You might be asking yourself, “How in the hell do you go an entire month without spending any money?” And of course, the answer to that is that you can’t. But you can separate “needs” from “wants,” and realize where your money is actually going. So for myself, I’ve set up some ground rules to allow spending only on the following:

  • Rent
  • Monthly bills (electricity, internet and phone)
  • Fresh fruit & veggies (only as needed and preferably local) + milk, if needed
  • Gas for planned trips (visit to Miramichi + visit to Sydney to get my cars inspection done)

That’s it, nothing else.

Now let me just point out that doing this is basically impossible unless you are an avid stock-piler. To quote myself “Hello, my name is Carmen, and I’m a stock-pile-aholic.” Obviously, you need to have food stored in your cupboards – even if it’s shitty food – to be able to survive one month not buying an actual grocery. For me, this is especially hard because I’ve never convinced myself to eat something specific – for example, leftovers – when I was in the mood for something else. But now, it’s time to kick it into gear!

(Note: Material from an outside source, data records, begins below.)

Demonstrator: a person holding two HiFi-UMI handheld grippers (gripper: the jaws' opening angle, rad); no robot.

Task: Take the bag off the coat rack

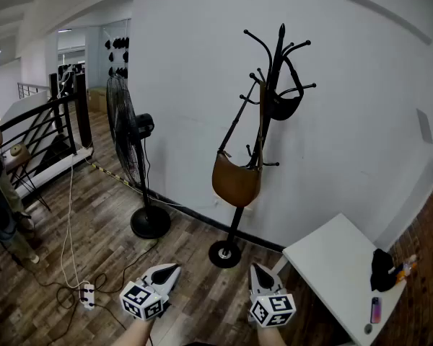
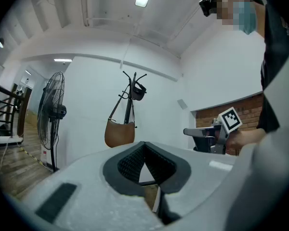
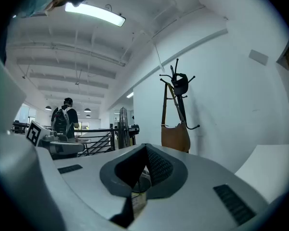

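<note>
A brown shoulder bag (image 1: 237, 180) hangs by its long strap from a black coat rack (image 1: 268, 92) that stands against the white wall. A small black bag (image 1: 284, 105) hangs higher on the same rack. The brown bag also shows in the left gripper view (image 2: 119, 133) and in the right gripper view (image 3: 176, 137). Both grippers are low, near the floor and well short of the rack. My left gripper (image 1: 167, 272) is shut with nothing in it. My right gripper (image 1: 259, 272) is shut and empty too.
A black standing fan (image 1: 133, 157) stands left of the rack, with cables and a power strip (image 1: 87, 295) on the wooden floor. A white table (image 1: 339, 272) at the right carries a black item (image 1: 382, 269). A stair railing (image 1: 43, 125) and a person (image 1: 0, 207) are at the far left.
</note>
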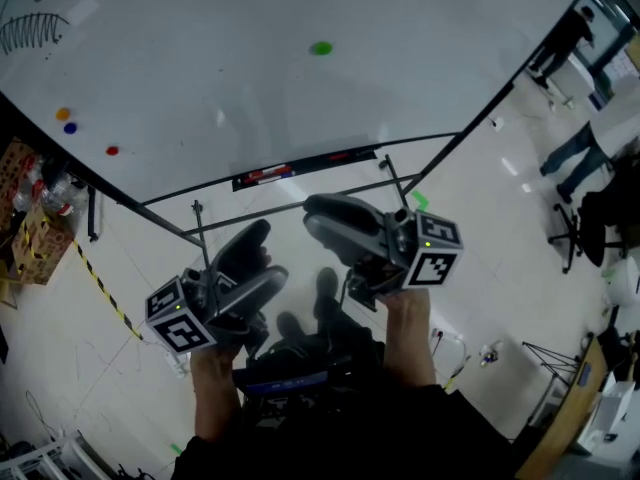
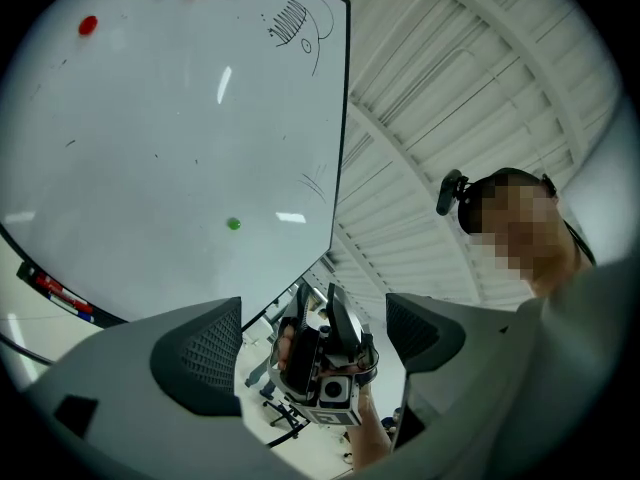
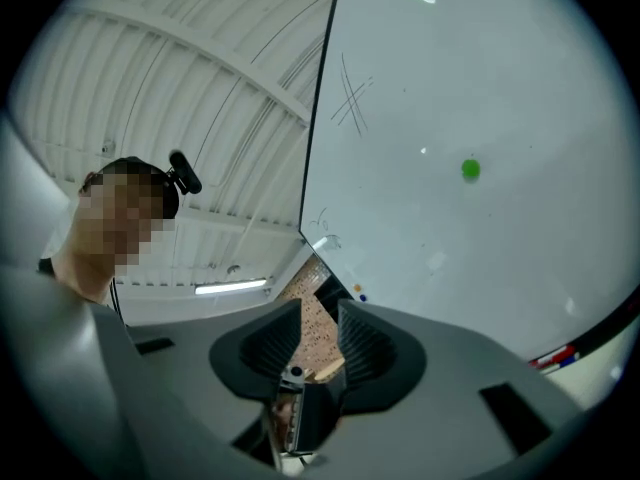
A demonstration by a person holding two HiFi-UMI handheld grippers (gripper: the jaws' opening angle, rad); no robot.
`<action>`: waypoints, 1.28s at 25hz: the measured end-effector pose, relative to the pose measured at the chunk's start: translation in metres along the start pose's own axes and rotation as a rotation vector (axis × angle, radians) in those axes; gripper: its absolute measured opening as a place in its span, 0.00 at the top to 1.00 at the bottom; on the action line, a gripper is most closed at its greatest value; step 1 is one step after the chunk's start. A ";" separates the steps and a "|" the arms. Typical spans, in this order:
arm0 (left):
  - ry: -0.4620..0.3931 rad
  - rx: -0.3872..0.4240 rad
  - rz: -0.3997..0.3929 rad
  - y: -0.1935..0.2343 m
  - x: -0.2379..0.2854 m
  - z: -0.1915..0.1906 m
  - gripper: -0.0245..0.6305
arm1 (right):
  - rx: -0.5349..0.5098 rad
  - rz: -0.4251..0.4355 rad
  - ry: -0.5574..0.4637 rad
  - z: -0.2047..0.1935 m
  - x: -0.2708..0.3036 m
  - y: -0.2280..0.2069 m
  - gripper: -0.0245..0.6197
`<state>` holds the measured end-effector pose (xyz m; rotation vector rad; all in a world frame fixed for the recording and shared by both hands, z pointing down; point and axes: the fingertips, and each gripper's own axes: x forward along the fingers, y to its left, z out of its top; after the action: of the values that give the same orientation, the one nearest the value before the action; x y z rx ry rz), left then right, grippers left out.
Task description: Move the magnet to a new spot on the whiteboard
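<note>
- Magnets: four on one whiteboard [image 1: 250, 78], all round (no long axis): green magnet [image 1: 320, 48] alone mid-board; orange magnet [image 1: 63, 114], blue magnet [image 1: 69, 127] and red magnet [image 1: 112, 151] near its left edge.
- left gripper [image 1: 256, 253]: jaws wide apart, empty.
- right gripper [image 1: 322, 218]: jaws nearly together, empty.

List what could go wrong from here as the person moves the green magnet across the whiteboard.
The left gripper and right gripper hang low, off the whiteboard; a reach to the small green magnet could miss or knock it off. The red magnet, blue magnet and orange magnet could be grabbed by mistake.
</note>
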<state>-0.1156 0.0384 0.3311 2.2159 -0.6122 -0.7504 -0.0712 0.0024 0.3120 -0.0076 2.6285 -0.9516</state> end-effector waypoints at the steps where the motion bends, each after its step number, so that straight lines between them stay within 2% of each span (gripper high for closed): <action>1: 0.002 -0.005 -0.006 -0.004 -0.006 -0.003 0.29 | 0.000 -0.008 -0.001 -0.006 -0.001 0.006 0.76; 5: 0.007 -0.013 -0.029 -0.022 -0.023 -0.015 0.29 | -0.006 -0.028 -0.009 -0.022 -0.007 0.030 0.76; 9: 0.000 0.017 -0.049 -0.044 -0.023 -0.022 0.29 | -0.023 -0.022 -0.010 -0.023 -0.017 0.050 0.76; 18: -0.046 0.071 -0.024 -0.070 -0.004 -0.041 0.29 | -0.024 0.062 -0.015 -0.008 -0.050 0.079 0.76; 26: -0.021 0.045 0.015 -0.095 0.047 -0.105 0.29 | 0.004 0.082 -0.038 0.006 -0.129 0.098 0.76; 32: -0.024 0.073 0.048 -0.110 0.064 -0.133 0.29 | 0.012 0.131 -0.034 0.009 -0.163 0.113 0.76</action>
<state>0.0407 0.1315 0.3051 2.2536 -0.7121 -0.7414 0.0973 0.1043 0.2869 0.1475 2.5571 -0.9144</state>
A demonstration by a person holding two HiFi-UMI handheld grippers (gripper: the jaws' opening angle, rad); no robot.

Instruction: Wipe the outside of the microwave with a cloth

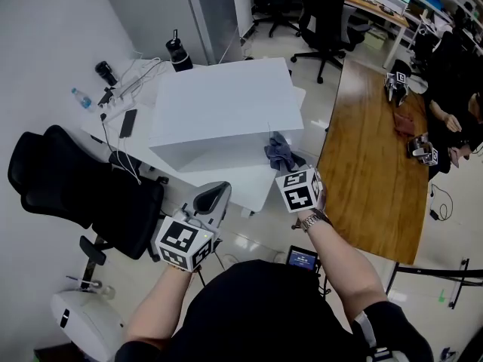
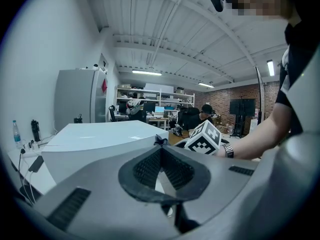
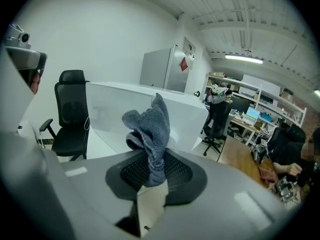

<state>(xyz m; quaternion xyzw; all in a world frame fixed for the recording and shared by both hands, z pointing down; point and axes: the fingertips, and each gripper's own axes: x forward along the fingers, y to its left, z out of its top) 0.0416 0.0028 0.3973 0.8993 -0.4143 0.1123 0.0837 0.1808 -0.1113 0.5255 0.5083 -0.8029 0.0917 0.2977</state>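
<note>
The microwave (image 1: 223,108) shows as a plain white box sitting on a white worktop (image 1: 243,188), with a strip of bare worktop in front of it at 6 o'clock. The cloth (image 1: 281,153), grey-blue and bunched, is at the microwave's 4 o'clock corner, right against its front right edge. Whether it touches the casing I cannot tell.

The right gripper (image 3: 152,170) has its jaws part-way closed and clamped on the lower end of the cloth, which stands up in a crumpled tuft above them. The left gripper (image 2: 161,153) has its jaws pressed fully together with nothing between them. In the head view it is at 6 o'clock of the microwave, off the worktop's front edge and over the floor.

At 9 o'clock of the microwave the worktop carries a power strip with white cables (image 1: 124,95), a dark phone (image 1: 127,123) and a small water bottle (image 1: 81,98). A black flask (image 1: 179,54) stands at 11 o'clock.

A black office chair (image 1: 75,187) sits at 8 o'clock beside the worktop. A long wooden table (image 1: 370,172) runs along at 3 o'clock, bearing two more grippers (image 1: 398,86), with a seated person (image 1: 456,115) at its far side. The floor is pale tile. A tall grey refrigerator (image 2: 75,100) stands beyond the microwave, with desks and shelving behind it and a brick wall (image 2: 250,101) at the room's far end.
</note>
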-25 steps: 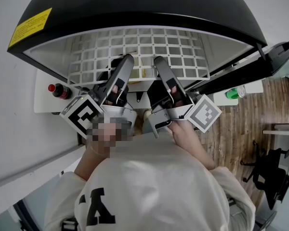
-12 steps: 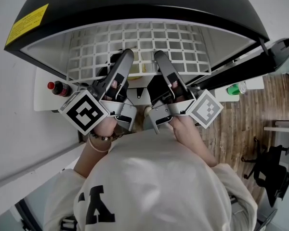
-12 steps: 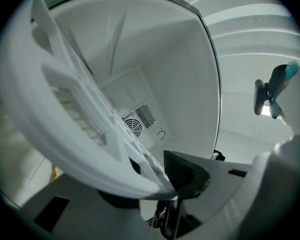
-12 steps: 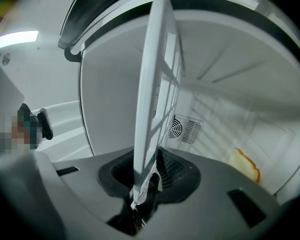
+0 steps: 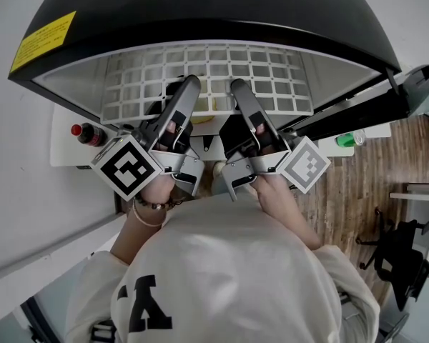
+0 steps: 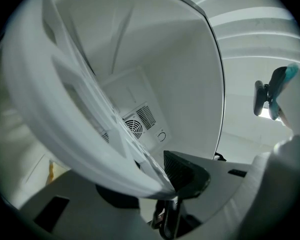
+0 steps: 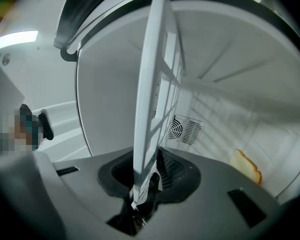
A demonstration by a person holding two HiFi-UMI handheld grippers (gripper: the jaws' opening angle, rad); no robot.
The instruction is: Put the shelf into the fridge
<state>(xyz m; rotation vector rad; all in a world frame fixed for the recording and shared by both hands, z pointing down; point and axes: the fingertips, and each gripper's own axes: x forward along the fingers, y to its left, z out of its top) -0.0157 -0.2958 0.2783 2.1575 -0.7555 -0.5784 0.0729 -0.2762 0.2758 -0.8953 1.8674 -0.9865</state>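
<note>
A white wire shelf (image 5: 222,70) lies flat in the mouth of the black fridge (image 5: 200,13), most of its grid inside the white cavity. My left gripper (image 5: 191,84) and right gripper (image 5: 237,88) reach side by side over its front edge. In the left gripper view the shelf rim (image 6: 90,134) runs slantwise down into the left gripper (image 6: 166,186), and a black pad (image 6: 182,171) presses on it. In the right gripper view the shelf (image 7: 152,94) stands edge-on, and the right gripper (image 7: 142,184) is shut on its rim.
The fridge door (image 5: 386,98) hangs open at the right, with a green bottle (image 5: 349,139) in it. A red-capped bottle (image 5: 86,133) lies at the left. The back wall has a round vent (image 7: 185,129). A yellowish slice (image 7: 247,166) lies on the cavity floor.
</note>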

Brain: You better not let those three slices of smoked salmon go to waste… Make yourself a sandwich with that shit! 

Me: But it doesn’t taste good…

Brain: EAT IT! 

But on the bright side, I’m running out of foods that I don’t like. It probably also helps that I did a brain-storming session on Monday and realized there were 10 meals – that I actually enjoy – that I can make with everything I have in the house! The only purchase I’ll have to make is one red pepper and one zucchini. FOR TEN MEALS! Did I also mention I’m currently visiting my dad and step-mom? Hello free meals! Although I did have to pay for gas to get here, it was a necessary trip to get the inspection done on my car. Free meals were just a bonus.

Speaking of free stuff, I need to take the time to underline the fact that I am surrounded by such wonderful people. I started talking to some friends and family about my choice of doing the Zero Spending Month and have received nothing but support. I recently had coffee with a friend to catch up, and he paid for my coffee. I also went apple picking with my step-sister, and she said she would pitch in for me. And just today, my mom said she would give me money to buy food to make a Thanksgiving supper. I am definitely blessed and infinitely grateful to all the amazing people in my life, and of course, that extends further than just the three people mentioned above.

So that’s pretty much where I’m at with this no spending challenge. I’ll give you guys an update at the end of the month to see if I was able to manage, or if I caved a few times and explanations why. Wish me luck!